Even if we chose to accept the risks, we would face the final hurdle of how to build a chamber wide enough or a doorway strong enough to accommodate a large spacecraft. The aerodynamics of launch vehicles limits the diameter of the payload (or chamber) to about five meters. Even assuming we worked with only a few centimeters of clearance between the spacecraft and the walls, we would still have the problem of getting the spacecraft in and out of the chamber. A five-meter hatch must withstand nearly 200 tons of force, requiring some massive framing and hardware that would further complicate the design, building and launch processes.
The prospects are much more favorable for using the station as a staging base for further deployment of spacecraft that leave Earth's orbital environment, such as the James Webb Space Telescope and missions to the moon or Mars. But such outfitting would need to be done in the vacuum of space with the spacecraft docked to the station. In any case, the launch window to the moon, Mars or other points would occur far less often from the station than the ground.

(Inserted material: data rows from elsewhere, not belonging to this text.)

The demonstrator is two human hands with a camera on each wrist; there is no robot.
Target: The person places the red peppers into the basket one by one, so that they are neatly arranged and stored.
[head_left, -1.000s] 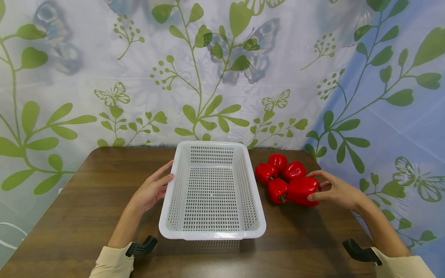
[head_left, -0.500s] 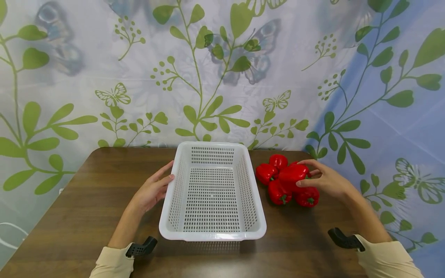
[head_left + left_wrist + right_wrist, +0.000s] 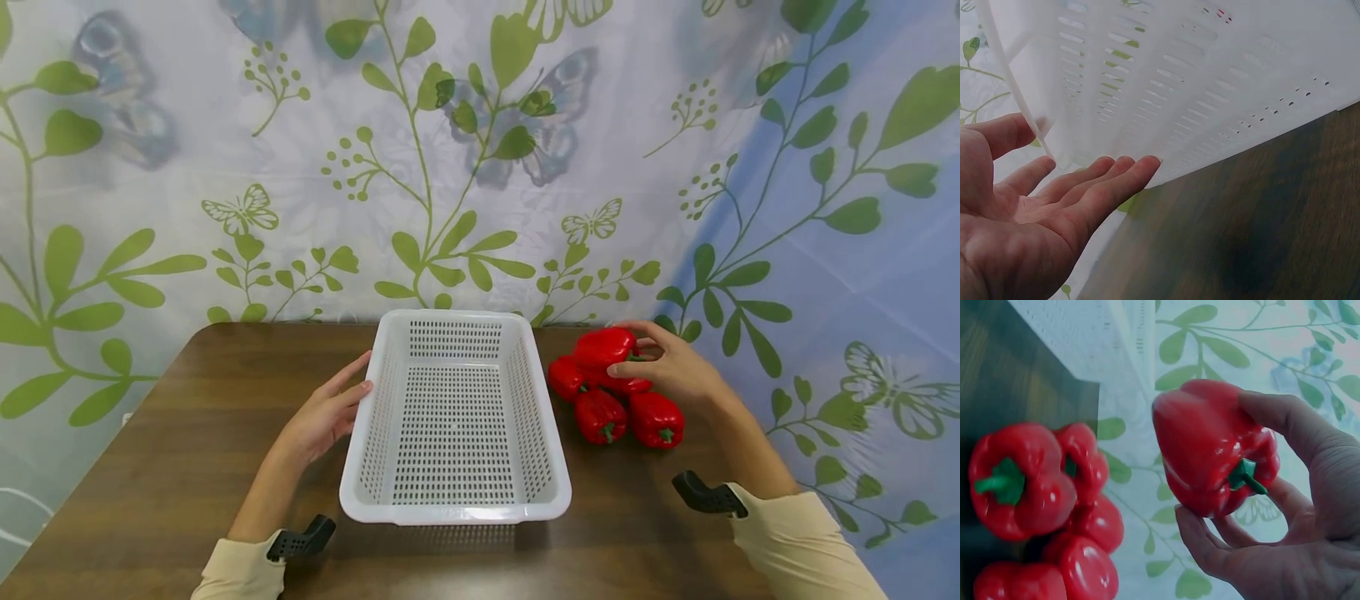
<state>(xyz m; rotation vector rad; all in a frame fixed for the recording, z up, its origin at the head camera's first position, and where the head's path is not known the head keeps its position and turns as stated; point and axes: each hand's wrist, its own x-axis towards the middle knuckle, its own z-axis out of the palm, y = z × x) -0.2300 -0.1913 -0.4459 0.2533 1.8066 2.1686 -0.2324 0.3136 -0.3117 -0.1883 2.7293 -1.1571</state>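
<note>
The right hand (image 3: pixel 671 367) has its fingers (image 3: pixel 1210 547) and thumb curled around a red bell pepper (image 3: pixel 604 346), pinching it from both sides and holding it in the air above the other peppers, its green stem (image 3: pixel 1245 477) turned toward the palm. Below it four more red peppers (image 3: pixel 615 408) lie bunched together on the dark wooden table (image 3: pixel 150 467), just to the right of a white perforated plastic basket (image 3: pixel 455 508). The left hand (image 3: pixel 326 412) is flat and relaxed, its fingers (image 3: pixel 1116 181) straight and close together, fingertips resting against the basket's left wall near the rim, gripping nothing. The basket sits in the middle of the table, between the two hands. Behind the table hangs a curtain (image 3: pixel 480 150) printed with green leaves and butterflies.
</note>
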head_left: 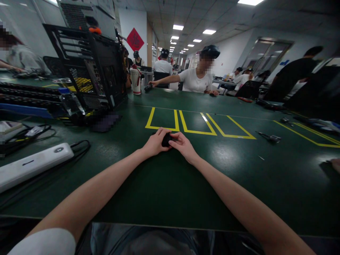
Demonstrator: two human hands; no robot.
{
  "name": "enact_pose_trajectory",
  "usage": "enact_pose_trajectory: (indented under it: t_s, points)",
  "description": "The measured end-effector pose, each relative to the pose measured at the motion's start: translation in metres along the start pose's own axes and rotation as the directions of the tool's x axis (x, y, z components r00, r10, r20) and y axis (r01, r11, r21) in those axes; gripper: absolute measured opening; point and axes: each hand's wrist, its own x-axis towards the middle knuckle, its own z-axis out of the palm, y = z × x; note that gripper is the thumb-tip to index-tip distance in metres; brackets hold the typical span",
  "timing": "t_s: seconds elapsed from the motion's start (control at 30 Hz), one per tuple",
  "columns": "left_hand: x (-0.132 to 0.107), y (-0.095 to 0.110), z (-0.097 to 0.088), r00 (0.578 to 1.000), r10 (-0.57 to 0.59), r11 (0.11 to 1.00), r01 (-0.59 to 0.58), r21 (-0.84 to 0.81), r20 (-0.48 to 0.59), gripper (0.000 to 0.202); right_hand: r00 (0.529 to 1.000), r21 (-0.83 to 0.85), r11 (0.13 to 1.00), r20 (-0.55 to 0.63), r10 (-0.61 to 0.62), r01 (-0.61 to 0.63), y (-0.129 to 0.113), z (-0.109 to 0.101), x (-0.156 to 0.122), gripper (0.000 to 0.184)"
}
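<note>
A small black object (166, 139) is held between my two hands over the green table (148, 191); its kind is too dark and too covered to make out. My left hand (156, 142) wraps round it from the left, fingers curled over the top. From the right, my right hand (183, 146) closes on its side with thumb and fingers. Just beyond both hands, yellow tape outlines (162, 128) are stuck on the tabletop.
At left lie a white power strip (37, 164) with black cables, a plastic bottle (71, 102) and a black computer case (95, 67). A white cup (136, 81) stands farther back. Across the table sits a person (198, 76). A dark tool with a metal end (269, 137) lies right.
</note>
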Motion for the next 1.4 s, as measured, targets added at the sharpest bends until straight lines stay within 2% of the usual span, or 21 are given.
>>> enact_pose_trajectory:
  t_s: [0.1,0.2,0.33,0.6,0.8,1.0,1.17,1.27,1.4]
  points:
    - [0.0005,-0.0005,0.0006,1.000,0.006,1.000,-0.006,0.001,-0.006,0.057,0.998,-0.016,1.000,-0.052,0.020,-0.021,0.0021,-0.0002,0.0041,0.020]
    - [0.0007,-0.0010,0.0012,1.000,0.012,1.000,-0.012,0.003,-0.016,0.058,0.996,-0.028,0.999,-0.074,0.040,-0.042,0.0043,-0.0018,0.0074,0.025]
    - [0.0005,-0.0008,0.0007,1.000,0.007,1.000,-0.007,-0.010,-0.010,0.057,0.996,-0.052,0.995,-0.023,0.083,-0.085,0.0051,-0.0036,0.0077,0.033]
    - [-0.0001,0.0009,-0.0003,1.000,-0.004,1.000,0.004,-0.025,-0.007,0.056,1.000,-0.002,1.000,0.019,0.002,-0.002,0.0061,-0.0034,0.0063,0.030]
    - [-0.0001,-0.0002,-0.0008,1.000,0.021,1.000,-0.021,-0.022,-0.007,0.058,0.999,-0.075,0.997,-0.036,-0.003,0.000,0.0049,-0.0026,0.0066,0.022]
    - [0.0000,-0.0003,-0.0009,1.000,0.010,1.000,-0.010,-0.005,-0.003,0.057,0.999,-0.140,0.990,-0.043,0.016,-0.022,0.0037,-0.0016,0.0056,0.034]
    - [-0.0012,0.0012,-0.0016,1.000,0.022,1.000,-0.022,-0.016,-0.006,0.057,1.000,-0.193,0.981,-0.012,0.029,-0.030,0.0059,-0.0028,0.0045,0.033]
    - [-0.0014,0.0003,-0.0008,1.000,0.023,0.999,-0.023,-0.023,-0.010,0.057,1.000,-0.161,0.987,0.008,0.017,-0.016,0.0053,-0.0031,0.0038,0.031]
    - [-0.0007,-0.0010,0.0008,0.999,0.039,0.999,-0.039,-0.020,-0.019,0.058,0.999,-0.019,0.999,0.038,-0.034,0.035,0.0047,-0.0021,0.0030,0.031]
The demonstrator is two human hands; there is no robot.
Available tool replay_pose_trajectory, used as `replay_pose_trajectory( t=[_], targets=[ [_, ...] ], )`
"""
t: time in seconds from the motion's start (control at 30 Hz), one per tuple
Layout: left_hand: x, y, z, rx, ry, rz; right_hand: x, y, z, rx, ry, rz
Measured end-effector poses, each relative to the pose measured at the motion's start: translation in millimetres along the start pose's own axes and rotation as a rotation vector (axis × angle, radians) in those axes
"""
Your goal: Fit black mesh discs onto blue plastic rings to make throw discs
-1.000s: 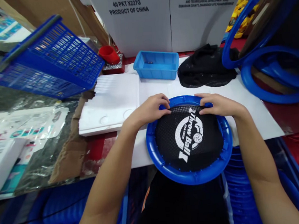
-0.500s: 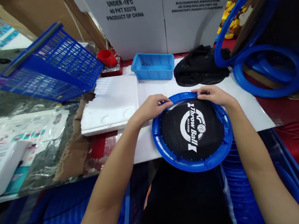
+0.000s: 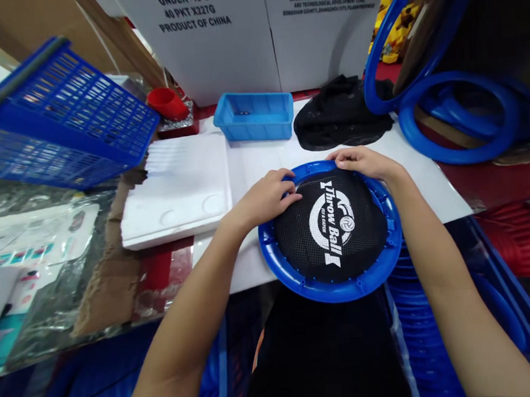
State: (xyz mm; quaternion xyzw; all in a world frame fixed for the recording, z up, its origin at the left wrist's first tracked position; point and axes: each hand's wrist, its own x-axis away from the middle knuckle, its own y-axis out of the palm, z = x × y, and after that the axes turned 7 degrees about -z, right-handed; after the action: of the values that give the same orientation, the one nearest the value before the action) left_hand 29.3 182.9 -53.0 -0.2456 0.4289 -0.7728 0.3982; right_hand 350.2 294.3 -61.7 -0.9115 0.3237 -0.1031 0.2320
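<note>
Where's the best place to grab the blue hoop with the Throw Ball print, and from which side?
Probably the near rim of the blue hoop, from the body side, thumb above, fingers below: that thick edge is bare and seems to jut past the white surface, while the left hand and right hand occupy the far rim.

White rectangular foam slab [image 3: 177, 190] at nine o'clock and black-printed white cardboard [image 3: 248, 53] at twelve look bright; a soft curved shadow falls at one. Crinkled clear plastic film [image 3: 54, 313] glints at eight. The round blue plastic ring [image 3: 279, 267] shows glossy highlights. Six o'clock is dim. Outer edges blur and stretch.
</note>
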Motion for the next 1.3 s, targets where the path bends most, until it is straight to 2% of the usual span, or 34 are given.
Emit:
replay_pose_trajectory(
  t=[0.17,0.27,0.47,0.57,0.67,0.77,1.0,1.13,1.3],
  targets=[
    [1,-10.5,-7,0.336,-0.105,0.077,-2,1,6,0.057,-0.017,0.016],
    [0,-12.6,-10,0.395,-0.205,0.115,-2,3,7,0.072,-0.023,0.045],
    [-1,-13.4,-11,0.39,-0.182,0.178,3,4,-10,0.076,-0.003,0.041],
    [0,-15.0,-10,0.377,-0.188,0.209,6,9,-19,0.121,-0.041,0.02],
    [0,-15.8,-9,0.376,-0.185,0.237,6,16,-21,0.223,-0.072,-0.033],
    [0,-15.1,-8,0.386,-0.18,0.261,3,23,-18,0.296,-0.061,-0.03],
    [-1,-12.0,-13,0.28,-0.177,0.277,-2,22,-18,0.216,-0.074,0.062],
    [-1,-12.3,-17,0.215,-0.181,0.247,-4,21,-17,0.114,-0.034,0.129],
    [-1,-16.0,-19,0.235,-0.165,0.208,-7,23,-18,0.057,-0.02,0.199]
  ],
)
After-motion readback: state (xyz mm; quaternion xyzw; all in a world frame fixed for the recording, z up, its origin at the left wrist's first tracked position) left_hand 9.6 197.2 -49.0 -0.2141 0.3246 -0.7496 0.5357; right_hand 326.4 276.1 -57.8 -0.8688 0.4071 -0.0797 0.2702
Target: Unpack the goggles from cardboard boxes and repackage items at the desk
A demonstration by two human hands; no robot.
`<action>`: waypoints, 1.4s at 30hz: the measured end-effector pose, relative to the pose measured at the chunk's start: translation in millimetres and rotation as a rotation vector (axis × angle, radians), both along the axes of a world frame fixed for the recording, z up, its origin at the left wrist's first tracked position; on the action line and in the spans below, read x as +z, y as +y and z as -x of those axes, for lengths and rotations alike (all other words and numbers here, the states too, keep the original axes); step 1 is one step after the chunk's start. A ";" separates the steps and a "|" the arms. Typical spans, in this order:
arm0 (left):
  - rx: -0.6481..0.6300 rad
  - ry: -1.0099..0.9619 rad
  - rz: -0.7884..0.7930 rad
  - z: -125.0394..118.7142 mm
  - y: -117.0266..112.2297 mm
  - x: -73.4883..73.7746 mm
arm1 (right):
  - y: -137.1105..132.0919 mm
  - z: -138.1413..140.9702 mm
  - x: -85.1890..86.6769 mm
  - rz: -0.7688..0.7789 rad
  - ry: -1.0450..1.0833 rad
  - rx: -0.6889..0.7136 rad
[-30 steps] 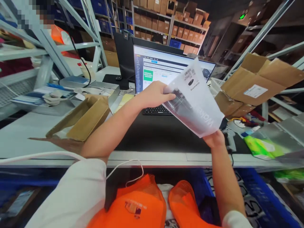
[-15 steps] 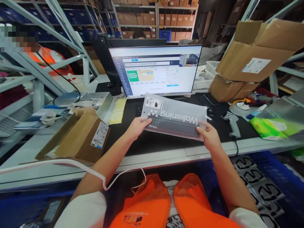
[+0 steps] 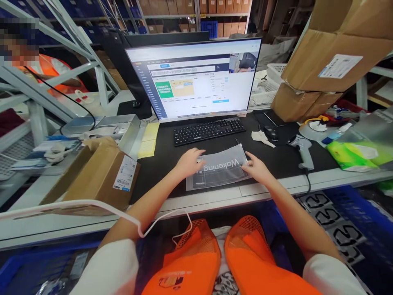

Can a dose of testosterone produce an improvement as immediate and profound as that which Floyd Landis showed in the 2006 Tour de France? —R. Abt, Meadowbrook, Pa.
Michael S. Bahrke, co-editor of the 2002 book Performance-Enhancing Substances in Sport and Exercise (Human Kinetics Publishers), replies:
A single dose of testosterone most likely would not produce a quick recuperative effect resulting in a sensational turnaround in performance.
During the Tour de France race, Landis's ratio of testosterone to epitestosterone (an inactive steroid usually found in roughly equal abundance to testosterone), the so-called T/E ratio, tested higher than 4 to 1, the limit considered by the World Anti-Doping Agency as proof of steroid use. Because Landis previously tested within the acceptable bounds, speculation as to why a sudden spike occurred centered on his possible use of a testosterone patch or gel. (This past September, Landis lost his appeal of the result and was stripped of the 2006 Tour title.)
Research indicates that large doses of testosterone can significantly increase muscular strength within six to 12 weeks of administration, and one recent study found significant effects after just three weeks of use; further testing is needed to determine what, if any, shorter-term effects testosterone provides. In other words, testosterone would not be used for recovery and increased work output during a single Tour stage, but if taken early and long enough, it would be beneficial for maintenance and improved performance over the course of the entire 22-day race.